Coronavirus (COVID-19) Health and Safety Guide
ASERT has compiled resources for those with autism and those who care for people with autism relating to the current COVID-19 outbreak.
This resource, part of the Be Well, Think Well resource collection, provides information about managing depression, strategies for working with individuals who have autism and depression, common types of therapy for depression, medications for depression and anxiety, and how to find a therapist for an individual with autism.
Therapy can be a helpful tool in treating depression. A psychotherapist, psychologist, or clinical social worker can provide treatment for depression and other mental health issues.
CBT focuses on the way our thoughts, behavior, and emotions impact each other. Therapists who use CBT teach new ways to behave and think in order to treat depression. Treatment is usually brief, lasting between 8 and 12 sessions.
Interpersonal therapy is all about relationships. Therapists trained in IPT work to change relationships that cause and maintain depression. IPT normally lasts between 12 and 16 sessions.
Problem solving therapy focuses on identifying problems and ways to solve them. Therapists who use PST help individuals to find multiple solutions to a problem, identify the best one, and find a way to use it to resolve the issue.
ECT is used in cases of severe depression that is not getting better with therapy and medication. An electronic current is carefully sent into the brain to try to help reduce depression. ECT is painless as the person receiving treatment is under anesthesia.
Sometimes doctors will prescribe medicine to help with anxiety and depression.

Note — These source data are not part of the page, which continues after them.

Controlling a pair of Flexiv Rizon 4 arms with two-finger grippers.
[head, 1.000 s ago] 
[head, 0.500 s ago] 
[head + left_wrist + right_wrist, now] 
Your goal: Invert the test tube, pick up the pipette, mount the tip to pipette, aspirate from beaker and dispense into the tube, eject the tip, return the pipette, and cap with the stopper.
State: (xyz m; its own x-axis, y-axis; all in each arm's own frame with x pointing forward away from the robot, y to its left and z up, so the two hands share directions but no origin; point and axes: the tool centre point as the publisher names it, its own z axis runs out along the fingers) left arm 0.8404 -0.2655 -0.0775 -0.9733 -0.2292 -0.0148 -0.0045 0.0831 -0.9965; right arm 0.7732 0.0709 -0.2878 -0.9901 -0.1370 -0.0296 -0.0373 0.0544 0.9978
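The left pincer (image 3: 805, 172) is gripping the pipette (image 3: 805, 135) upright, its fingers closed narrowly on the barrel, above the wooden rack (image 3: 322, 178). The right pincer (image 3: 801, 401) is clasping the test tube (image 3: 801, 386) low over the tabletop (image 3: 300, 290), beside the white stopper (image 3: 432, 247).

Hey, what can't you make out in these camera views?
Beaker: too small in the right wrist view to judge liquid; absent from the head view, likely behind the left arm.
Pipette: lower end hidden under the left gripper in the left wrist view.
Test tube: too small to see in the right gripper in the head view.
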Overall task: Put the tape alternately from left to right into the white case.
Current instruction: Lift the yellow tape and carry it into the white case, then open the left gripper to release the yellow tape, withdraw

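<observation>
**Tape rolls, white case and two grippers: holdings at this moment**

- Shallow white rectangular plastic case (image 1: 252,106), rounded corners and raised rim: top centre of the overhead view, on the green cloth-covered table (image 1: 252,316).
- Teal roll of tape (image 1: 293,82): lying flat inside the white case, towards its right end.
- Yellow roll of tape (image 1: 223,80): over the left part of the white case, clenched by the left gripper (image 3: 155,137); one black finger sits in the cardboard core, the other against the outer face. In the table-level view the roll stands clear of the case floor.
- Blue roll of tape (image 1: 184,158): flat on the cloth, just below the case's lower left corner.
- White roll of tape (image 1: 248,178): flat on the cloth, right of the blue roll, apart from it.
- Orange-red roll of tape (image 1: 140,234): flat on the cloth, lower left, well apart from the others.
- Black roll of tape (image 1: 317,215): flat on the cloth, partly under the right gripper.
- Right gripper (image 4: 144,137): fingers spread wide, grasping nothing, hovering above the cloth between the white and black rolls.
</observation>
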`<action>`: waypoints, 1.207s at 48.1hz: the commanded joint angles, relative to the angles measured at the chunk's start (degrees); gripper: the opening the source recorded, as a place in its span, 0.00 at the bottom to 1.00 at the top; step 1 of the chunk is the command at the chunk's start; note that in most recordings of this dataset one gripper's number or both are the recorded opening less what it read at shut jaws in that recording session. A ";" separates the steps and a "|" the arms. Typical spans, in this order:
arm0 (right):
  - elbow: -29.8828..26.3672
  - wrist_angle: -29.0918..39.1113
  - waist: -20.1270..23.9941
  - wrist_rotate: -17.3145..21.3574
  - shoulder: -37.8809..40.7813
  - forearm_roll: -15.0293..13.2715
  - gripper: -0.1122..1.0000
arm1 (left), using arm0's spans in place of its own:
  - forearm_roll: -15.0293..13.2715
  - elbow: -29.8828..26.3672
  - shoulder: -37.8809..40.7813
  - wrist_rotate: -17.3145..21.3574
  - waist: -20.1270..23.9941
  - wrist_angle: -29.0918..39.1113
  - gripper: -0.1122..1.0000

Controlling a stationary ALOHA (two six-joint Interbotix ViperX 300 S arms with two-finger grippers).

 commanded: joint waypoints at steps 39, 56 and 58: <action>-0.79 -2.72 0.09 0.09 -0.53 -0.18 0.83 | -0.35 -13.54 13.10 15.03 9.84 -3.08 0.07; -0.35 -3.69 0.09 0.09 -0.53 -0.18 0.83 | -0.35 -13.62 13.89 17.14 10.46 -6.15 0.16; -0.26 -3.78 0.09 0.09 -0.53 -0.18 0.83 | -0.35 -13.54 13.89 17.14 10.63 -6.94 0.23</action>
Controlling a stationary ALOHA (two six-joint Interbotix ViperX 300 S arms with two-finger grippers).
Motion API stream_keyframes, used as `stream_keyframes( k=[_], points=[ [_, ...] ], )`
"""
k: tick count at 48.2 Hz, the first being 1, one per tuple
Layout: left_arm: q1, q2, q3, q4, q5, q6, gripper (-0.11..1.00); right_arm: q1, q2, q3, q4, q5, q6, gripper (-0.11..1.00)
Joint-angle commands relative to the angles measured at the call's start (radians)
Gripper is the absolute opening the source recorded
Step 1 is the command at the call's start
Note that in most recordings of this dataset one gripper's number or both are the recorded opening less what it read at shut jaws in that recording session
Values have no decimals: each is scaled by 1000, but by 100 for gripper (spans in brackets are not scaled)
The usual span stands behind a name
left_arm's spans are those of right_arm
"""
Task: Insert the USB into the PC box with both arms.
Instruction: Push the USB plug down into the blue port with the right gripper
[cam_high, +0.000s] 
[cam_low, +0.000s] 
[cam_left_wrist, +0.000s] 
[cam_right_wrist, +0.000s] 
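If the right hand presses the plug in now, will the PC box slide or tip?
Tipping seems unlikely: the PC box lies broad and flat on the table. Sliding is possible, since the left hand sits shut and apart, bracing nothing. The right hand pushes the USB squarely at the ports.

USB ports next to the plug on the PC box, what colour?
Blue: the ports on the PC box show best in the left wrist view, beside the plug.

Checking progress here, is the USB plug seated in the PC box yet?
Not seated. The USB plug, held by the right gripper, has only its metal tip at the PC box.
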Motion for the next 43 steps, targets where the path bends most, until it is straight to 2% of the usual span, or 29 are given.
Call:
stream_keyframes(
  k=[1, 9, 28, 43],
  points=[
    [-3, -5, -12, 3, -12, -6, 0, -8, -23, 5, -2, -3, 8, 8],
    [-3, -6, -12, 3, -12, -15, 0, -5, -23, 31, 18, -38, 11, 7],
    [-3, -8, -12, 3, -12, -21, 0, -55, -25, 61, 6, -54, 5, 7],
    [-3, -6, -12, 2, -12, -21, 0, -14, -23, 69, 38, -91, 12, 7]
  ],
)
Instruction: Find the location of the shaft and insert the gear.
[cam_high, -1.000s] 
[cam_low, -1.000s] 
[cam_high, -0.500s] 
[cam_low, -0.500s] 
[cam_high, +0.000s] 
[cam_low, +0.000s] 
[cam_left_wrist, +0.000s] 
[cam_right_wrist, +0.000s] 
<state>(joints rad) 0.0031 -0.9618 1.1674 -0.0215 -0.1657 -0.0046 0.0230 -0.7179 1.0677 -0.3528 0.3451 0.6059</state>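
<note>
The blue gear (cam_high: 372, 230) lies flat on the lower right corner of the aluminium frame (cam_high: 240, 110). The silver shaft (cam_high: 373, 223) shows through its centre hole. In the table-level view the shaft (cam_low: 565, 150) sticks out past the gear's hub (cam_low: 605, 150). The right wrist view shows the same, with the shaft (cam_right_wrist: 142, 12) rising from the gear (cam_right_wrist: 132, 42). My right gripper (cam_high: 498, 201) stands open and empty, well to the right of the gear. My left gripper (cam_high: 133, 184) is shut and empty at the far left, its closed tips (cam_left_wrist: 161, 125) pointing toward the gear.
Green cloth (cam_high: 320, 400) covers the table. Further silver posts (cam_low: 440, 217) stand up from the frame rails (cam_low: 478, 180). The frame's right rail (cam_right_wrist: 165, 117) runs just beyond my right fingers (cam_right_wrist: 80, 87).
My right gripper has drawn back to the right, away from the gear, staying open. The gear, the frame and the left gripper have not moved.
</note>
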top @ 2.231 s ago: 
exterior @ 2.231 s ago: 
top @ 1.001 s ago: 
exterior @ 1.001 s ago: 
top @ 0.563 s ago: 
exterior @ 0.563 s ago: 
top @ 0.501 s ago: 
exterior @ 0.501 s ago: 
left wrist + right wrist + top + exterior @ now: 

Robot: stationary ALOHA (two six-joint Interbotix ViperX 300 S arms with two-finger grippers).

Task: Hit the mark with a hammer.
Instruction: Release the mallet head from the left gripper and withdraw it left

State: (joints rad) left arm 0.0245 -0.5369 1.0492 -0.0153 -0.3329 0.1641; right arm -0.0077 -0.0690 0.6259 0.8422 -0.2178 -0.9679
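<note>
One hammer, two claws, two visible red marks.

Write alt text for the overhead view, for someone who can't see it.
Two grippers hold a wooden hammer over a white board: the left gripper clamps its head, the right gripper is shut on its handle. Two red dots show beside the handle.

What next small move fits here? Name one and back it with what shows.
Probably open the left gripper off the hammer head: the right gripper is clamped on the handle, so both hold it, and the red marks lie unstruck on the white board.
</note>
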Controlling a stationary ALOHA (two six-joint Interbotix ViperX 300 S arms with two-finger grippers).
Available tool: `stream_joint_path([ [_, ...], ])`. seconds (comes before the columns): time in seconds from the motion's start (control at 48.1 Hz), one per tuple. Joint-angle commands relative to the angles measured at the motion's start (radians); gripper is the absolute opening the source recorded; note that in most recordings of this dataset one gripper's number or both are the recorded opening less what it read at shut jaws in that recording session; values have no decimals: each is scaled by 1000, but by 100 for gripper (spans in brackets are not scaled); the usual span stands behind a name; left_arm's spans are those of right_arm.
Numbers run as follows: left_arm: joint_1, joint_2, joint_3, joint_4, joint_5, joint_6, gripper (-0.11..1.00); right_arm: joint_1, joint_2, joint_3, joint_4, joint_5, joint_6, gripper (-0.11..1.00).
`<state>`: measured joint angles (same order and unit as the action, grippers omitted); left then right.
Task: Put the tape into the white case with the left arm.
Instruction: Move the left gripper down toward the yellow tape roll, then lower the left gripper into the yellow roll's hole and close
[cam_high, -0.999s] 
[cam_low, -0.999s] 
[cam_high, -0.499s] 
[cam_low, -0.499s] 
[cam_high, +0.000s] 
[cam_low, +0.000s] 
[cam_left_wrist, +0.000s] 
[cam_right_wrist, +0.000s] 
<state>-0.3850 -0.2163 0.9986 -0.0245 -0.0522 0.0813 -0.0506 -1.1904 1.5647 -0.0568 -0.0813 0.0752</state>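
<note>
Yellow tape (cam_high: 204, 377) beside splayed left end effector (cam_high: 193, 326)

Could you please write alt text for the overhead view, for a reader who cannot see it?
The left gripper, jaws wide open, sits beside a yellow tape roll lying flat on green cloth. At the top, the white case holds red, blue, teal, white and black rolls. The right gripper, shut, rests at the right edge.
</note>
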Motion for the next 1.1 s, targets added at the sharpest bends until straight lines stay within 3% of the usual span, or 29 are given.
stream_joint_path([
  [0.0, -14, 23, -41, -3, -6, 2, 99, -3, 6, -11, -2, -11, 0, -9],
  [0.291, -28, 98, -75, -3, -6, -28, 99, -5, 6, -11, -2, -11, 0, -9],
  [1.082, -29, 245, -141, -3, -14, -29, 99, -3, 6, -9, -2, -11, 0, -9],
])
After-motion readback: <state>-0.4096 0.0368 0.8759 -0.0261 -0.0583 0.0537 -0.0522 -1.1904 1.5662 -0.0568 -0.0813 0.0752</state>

When people take medicine for depression, they usually take it for at least 6-12 months. It may take this type of medicine a few weeks to work. Once you begin to feel better, your doctor may want you to keep taking the medicine for another 6-9 months.
Some medicines for anxiety work the first time you take it. Others may take days or weeks to work. Some may even make you feel more anxious the first few days you take it. This can be normal and should go away after a few days.
Insurance companies can be a great starting point for the search for a therapist. You can typically search for local therapists through the insurance company’s online self-service portal or by calling the customer service number on the back of the insurance card. You can find out what therapists are nearby, what insurance they accept, and whether or not they’re accepting new patients. If the person has medical assistance, contact the Special Needs Unit for additional help.
Psychology Today is another great resource for finding a therapist. Their therapist directory can match people to a number of qualified therapists nearby. Therapist profiles typically include what insurance plans they accept, how much they charge, and what the therapist specializes in treating, letting you know exactly what to expect before scheduling the appointment. However, it’s good to contact the therapist to verify the information on the website and make sure they have experience working with individuals who have autism before scheduling an appointment.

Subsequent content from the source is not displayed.